Kasper, presidente del Consejo Pontificio para la Promoción de la Unidad de los Cristianos (o, de forma más sencilla, el encargado vaticano del ecumenismo), fue quien presidió en 2005 la misa de funeral por el hermano
Roger. Y en la entrevista, el cardenal alemán no se libra de “la pregunta del millón”. Esto es: si
Roger murió católico o protestante. Me refiero así a esta cuestión porque me la están planteando cada poco. También se lo preguntan a menudo a los hermanos de la comunidad de Taizé, por lo que hablé con algunos de ellos este mes de agosto. El periodista “vaticanista”
Sandro Magister acaba de escribir, comentando la entrevista, que “el Padre
Roger Schutz fue las dos cosas”. Creo que este tema –importante a la hora de acercarse a la figura del hermano
Roger y a la realidad de Taizé y su contribución al ecumenismo– merece un acercamiento que quiero resumir aquí.

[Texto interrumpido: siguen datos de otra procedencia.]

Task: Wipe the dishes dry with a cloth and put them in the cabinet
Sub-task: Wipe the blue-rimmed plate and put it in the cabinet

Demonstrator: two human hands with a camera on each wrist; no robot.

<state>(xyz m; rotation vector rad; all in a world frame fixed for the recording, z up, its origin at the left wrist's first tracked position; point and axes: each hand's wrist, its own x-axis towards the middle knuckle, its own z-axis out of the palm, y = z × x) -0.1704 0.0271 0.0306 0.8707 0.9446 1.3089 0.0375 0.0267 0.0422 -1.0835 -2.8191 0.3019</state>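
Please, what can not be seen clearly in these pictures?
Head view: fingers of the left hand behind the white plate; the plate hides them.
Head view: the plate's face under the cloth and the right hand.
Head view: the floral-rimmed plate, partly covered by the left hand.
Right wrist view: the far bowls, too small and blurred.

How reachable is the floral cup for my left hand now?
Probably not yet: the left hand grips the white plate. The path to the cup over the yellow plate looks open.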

Roger Schutz (1915-2005) nació en Suiza, aunque sus ascendientes maternos eran franceses. De familia reformada, su padre era pastor, y especializado en exégesis del Nuevo Testamento. Eran fieles a su tradición cristiana protestante, y sin embargo abiertos a otras tradiciones, como lo muestra el hecho de acudir en alguna ocasión a un templo católico, o que la abuela materna de
Roger, tras la Primera Guerra Mundial, frecuentara la liturgia romana. El mismo Roger
afirmaba: “para mí, ella ha sido un testimonio de reconciliación, ha conseguido reconciliar en sí misma la corriente de fe de su origen evangélico con la fe católica, sin lastimar a su familia, sin que ello suponga una ruptura de comunión con los suyos”. El fundador de Taizé creció con este trasfondo familiar y espiritual. De hecho, en ocasiones recordaba alguna visita en su niñez a iglesias católicas. En una de ellas, como decía muchos años después, “todo se encontraba ya sumido en tinieblas, sólo brillaba la luz que iluminaba a la Virgen y al sagrario. Esta luz ha permanecido en mí como una imagen inalterable”. Además, durante sus estudios secundarios fue pensionista de una muy modesta familia católica. Siempre reconoció que “por medio de esta familia, penetró profundamente en mí la fe católica en su vertiente más generosa”. En su adolescencia tuvo una época seria de crisis religiosa, unida a una larga enfermedad, durante la cual se apoyó en la fe familiar. Ya recuperado, aceptó el deseo de su padre para él: estudiar Teología. Cuatro años entre Lausana y Estrasburgo, donde comenzó a pensar en la posibilidad de formar una comunidad contemplativa, algo que llegaría a ser realidad en medio de la Segunda Guerra Mundial en la pequeña aldea borgoñona, y que fue una total innovación en el mundo protestante. Había sido ordenado pastor al terminar sus estudios, pero ejerció muy poco el ministerio, consciente de la importancia de la división de los cristianos en torno a la eucaristía. Al poco tiempo de su llegada a Taizé dejó de atender las comunidades protestantes que le habían encomendado en los alrededores, para dedicarse a servir a su nueva comunidad. De ahí la imprecisión al llamarlo “padre”, como hemos leído más arriba en un periodista italiano. Desde muy pronto pidió que le llamaran simplemente “hermano
Roger”. Sin más. Sin títulos, sin apellidos. Y así ocurre con todos los hermanos de Taizé. La aldea en la que estableció la comunidad ecuménica tenía una pequeña iglesia románica, del tiempo del esplendor de la cercana abadía de Cluny. No contaba con párroco propio desde la Revolución Francesa, lo que puede dar una idea del “desierto cristiano” con el que se encontró Roger. Por eso, desde su llegada allí invitó a algunos sacerdotes católicos a que celebraran la eucaristía allí, como el conocido P.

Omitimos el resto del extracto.